Some of the proposed rules include:
•    Fixed Ratio Rule, limiting corporate tax deductions for net interest expense to 30% of a group’s UK EBITDA,
•    Group Ratio Rule, based on the external net interest to EBITDA ratio for the worldwide group (which will replace the current worldwide debt cap regime with a more limited net interest cap).
•    De minimis group threshold of £2 million net UK interest expense.

In the Autumn statement, the Chancellor confirmed that these rules will be in effect from April 2017. Last Monday, the draft provisions for Finance Bill 2017 were published on GOV.UK, including those to implement the Corporate Interest Restriction (schedule 7, section 21, page 176), as well as HMRC’s responses to comments raised during the consultation period up to 4 August 2016. 

This draft legislation includes:
•    Core provisions of the restriction, such as the Fixed Ratio Rule and the Modified Debt Cap.
•    Framework for the Group Ratio Rule and the mechanism for allocating any restriction to individual companies and accounting periods.
•    Provisions to carry forward restricted interest and surplus capacity, which deal with companies leaving and joining groups.
•    Commencement, transitional and anti-avoidance rules.  

HMRC will publish the remaining provisions by the end of January in an updated version of the draft legislation. These will include:
•    Definitions needed for the Group Ratio Rule, including how it will apply to joint ventures.
•    Rules concerning related parties.
•    Public Benefit Infrastructure Exemption.
•    Rules for particular issues and industries such as the Patent Box and other tax incentives, leasing, REITs and securitisations. 

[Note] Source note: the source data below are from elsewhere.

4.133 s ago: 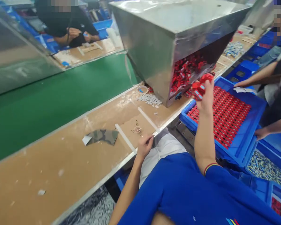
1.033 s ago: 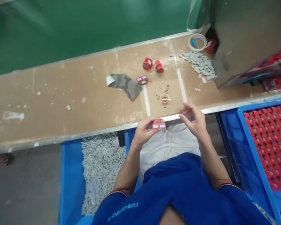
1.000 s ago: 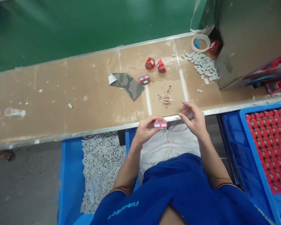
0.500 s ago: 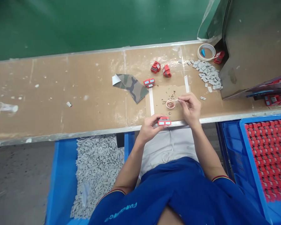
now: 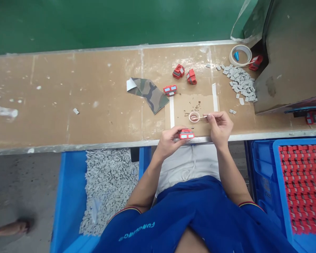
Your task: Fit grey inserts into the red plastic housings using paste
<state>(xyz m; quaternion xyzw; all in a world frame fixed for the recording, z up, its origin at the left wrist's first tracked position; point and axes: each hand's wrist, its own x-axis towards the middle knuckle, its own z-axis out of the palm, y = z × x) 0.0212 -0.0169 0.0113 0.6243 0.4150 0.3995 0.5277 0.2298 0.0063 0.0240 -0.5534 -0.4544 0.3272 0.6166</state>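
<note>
My left hand pinches a small red plastic part with two pale windows, held at the bench's near edge. My right hand is closed on a thin stick whose tip rests in a small round cup on the brown bench. Three more red parts lie on the bench beyond the cup.
A camouflage cloth scrap lies left of the parts. A pile of small grey pieces and a tape roll sit by the metal hopper. Blue bins hold grey pieces and rows of red parts. Someone's foot shows at the lower left.
My right hand reached forward from the bench edge, took up the stick and put its tip in the cup. Earlier it carried red parts from the hopper; three now lie on the bench.
</note>
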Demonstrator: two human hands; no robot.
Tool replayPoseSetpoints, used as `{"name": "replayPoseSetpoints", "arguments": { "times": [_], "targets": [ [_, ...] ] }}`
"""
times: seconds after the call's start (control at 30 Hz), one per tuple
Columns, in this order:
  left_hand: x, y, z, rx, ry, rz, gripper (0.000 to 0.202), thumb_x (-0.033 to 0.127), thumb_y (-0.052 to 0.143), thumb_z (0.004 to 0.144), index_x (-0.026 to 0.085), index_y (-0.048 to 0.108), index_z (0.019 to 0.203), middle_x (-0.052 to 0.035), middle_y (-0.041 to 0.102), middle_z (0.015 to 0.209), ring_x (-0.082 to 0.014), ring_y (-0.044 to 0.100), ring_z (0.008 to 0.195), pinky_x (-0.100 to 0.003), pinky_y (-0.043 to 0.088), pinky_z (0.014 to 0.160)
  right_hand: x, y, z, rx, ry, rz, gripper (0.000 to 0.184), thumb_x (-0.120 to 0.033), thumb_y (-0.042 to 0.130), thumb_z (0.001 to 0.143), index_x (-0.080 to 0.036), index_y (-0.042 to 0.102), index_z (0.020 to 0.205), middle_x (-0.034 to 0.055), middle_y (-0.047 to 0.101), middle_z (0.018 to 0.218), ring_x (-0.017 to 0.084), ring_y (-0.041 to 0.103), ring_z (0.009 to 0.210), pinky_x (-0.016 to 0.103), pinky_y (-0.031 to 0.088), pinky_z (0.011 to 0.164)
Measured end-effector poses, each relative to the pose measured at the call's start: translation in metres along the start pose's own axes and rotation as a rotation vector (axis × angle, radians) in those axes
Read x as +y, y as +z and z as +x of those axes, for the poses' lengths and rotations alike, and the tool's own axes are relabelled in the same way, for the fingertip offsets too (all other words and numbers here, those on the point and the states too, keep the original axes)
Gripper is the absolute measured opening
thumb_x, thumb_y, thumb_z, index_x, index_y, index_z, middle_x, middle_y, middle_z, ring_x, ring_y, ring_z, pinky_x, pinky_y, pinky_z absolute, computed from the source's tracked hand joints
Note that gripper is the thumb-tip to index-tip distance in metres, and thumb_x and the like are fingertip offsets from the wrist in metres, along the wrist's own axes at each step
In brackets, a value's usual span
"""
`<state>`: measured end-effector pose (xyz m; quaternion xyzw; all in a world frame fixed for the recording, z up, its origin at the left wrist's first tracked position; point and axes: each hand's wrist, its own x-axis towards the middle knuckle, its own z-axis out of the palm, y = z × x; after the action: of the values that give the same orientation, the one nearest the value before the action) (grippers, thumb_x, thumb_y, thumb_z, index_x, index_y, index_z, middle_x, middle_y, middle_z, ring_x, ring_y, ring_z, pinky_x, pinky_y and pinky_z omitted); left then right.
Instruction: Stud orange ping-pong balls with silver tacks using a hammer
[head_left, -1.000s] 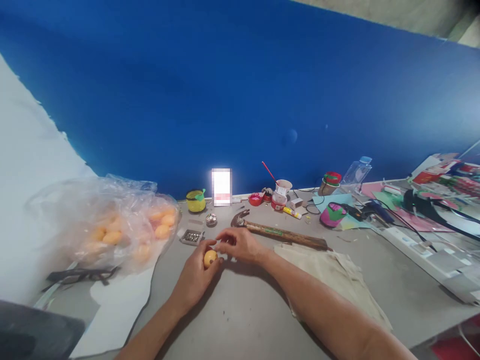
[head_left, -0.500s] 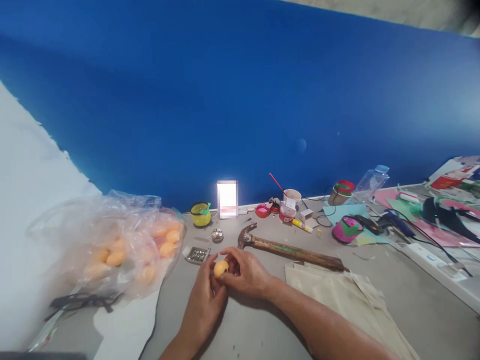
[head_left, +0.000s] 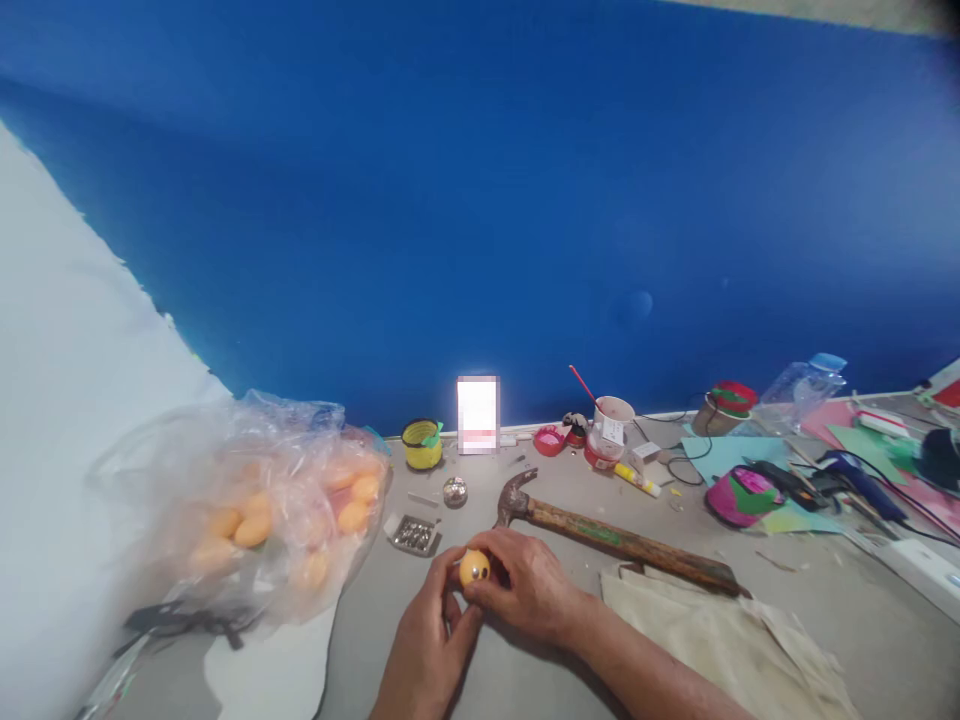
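Note:
Between both hands, above the grey tabletop, is a small orange ball [head_left: 474,568] with a shiny spot and a dark spot on its near side. My left hand [head_left: 431,630] grips it from the left, thumb below and fingers partly behind it. From the right, my right hand [head_left: 532,590] pinches the ball with thumb and index finger. Just beyond my left hand sits an open box of small shiny metal pieces [head_left: 416,536]. A silvery studded ball [head_left: 454,491] lies behind that box. A claw hammer [head_left: 622,535] with a worn wooden handle lies beyond my right hand.
A clear plastic bag [head_left: 300,490] of orange balls lies left, near dark glasses [head_left: 187,620]. Folded beige cloth [head_left: 720,640] is at front right. A yellow cup [head_left: 423,445], white cup [head_left: 615,410], glue stick [head_left: 637,480] and power strip [head_left: 926,565] stand or lie around.
The view has shifted, so everything appears lower and further right. The ball has turned a little in my fingers; a shiny spot now shows beside the dark one. Both hands keep their hold.

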<state>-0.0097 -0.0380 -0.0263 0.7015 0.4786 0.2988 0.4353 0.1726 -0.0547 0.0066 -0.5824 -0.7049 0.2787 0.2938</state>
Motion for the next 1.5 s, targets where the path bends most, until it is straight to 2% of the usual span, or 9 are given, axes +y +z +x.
{"name": "replayPoseSetpoints", "arguments": {
  "times": [0.1,0.43,0.53,0.67,0.77,0.97,1.13,1.3,1.5],
  "targets": [
    [0.002,0.000,-0.001,-0.015,-0.004,-0.010,0.050,0.052,0.066,0.086,0.020,0.064,0.125,-0.0063,0.075,0.097,-0.0194,0.063,0.070,-0.030,0.054,0.069,0.000,-0.003,0.000,-0.043,0.032,-0.006,0.019,-0.028,0.069,0.084,-0.021,0.071,0.101,0.0021,0.072,0.093,0.017,0.061,0.082,0.027,0.036,0.072],
    [0.014,-0.003,-0.001,-0.007,-0.004,0.034,0.029,0.034,0.060,0.084,0.022,0.066,0.110,-0.0053,0.074,0.092,-0.0238,0.068,0.080,-0.034,0.056,0.079,-0.004,-0.006,0.000,-0.091,0.056,-0.033,0.017,-0.035,0.073,0.084,-0.022,0.070,0.094,-0.0004,0.072,0.086,0.015,0.060,0.076,0.026,0.031,0.067],
    [0.012,-0.003,0.001,0.015,0.034,-0.025,0.030,0.036,0.057,0.088,0.021,0.065,0.112,-0.0082,0.074,0.099,-0.0255,0.069,0.086,-0.038,0.056,0.086,0.001,-0.003,0.001,-0.046,0.027,-0.058,0.021,-0.036,0.077,0.082,-0.022,0.071,0.098,0.0012,0.073,0.091,0.017,0.062,0.081,0.026,0.034,0.069],
    [0.012,-0.006,0.002,-0.045,-0.030,-0.213,0.038,0.050,0.049,0.097,0.020,0.061,0.117,-0.0020,0.069,0.077,-0.0191,0.062,0.063,-0.031,0.054,0.065,0.009,0.000,0.002,-0.009,-0.040,-0.112,0.029,-0.039,0.079,0.083,-0.021,0.071,0.104,0.0029,0.073,0.092,0.017,0.062,0.078,0.027,0.034,0.068],
    [0.016,-0.009,0.002,-0.077,-0.067,-0.295,0.044,0.057,0.060,0.093,0.019,0.060,0.115,-0.0020,0.070,0.078,-0.0201,0.068,0.069,-0.031,0.056,0.067,0.012,0.002,0.001,-0.019,-0.124,-0.158,0.030,-0.043,0.078,0.085,-0.020,0.071,0.103,0.0036,0.074,0.090,0.017,0.063,0.078,0.027,0.033,0.066],
    [0.018,-0.011,0.003,-0.090,-0.114,-0.337,0.057,0.060,0.065,0.088,0.018,0.054,0.125,-0.0070,0.075,0.094,-0.0236,0.073,0.083,-0.034,0.059,0.075,0.009,0.001,0.000,-0.065,-0.208,-0.183,0.039,-0.042,0.084,0.080,-0.022,0.070,0.111,0.0029,0.076,0.095,0.019,0.067,0.083,0.027,0.034,0.066],
    [0.015,-0.012,0.000,-0.093,-0.100,-0.284,0.056,0.062,0.059,0.092,0.018,0.055,0.127,-0.0024,0.071,0.080,-0.0202,0.068,0.066,-0.031,0.056,0.064,0.005,-0.001,0.000,-0.053,-0.211,-0.166,0.031,-0.042,0.081,0.084,-0.022,0.071,0.105,0.0020,0.076,0.093,0.017,0.066,0.080,0.026,0.035,0.066],
    [0.014,-0.013,0.001,-0.155,-0.063,-0.309,0.052,0.056,0.063,0.092,0.019,0.056,0.127,-0.0091,0.076,0.105,-0.0255,0.074,0.094,-0.035,0.059,0.084,0.006,0.001,-0.001,-0.037,-0.236,-0.199,0.029,-0.042,0.078,0.086,-0.022,0.072,0.106,0.0023,0.075,0.089,0.016,0.064,0.075,0.027,0.032,0.063],
    [0.014,-0.013,0.001,-0.171,-0.071,-0.318,0.052,0.055,0.061,0.094,0.019,0.054,0.130,-0.0110,0.076,0.115,-0.0263,0.074,0.101,-0.034,0.059,0.084,0.010,0.003,-0.001,-0.049,-0.251,-0.210,0.030,-0.042,0.077,0.087,-0.022,0.071,0.107,0.0025,0.075,0.092,0.017,0.065,0.078,0.027,0.033,0.064]
  ]
}}
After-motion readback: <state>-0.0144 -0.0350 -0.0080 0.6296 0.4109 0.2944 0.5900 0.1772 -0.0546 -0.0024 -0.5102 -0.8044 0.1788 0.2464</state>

One point worth mentioning is that HMRC has decided to allow Groups to have the option to exclude the fair value movements on derivatives from the scope of the rules (in a similar way to the application of the Disregard Regulations), at the same time as excluding them altogether from the calculation of the Group Ratio. HMRC is welcoming comments on the published material up to 1 February 2017.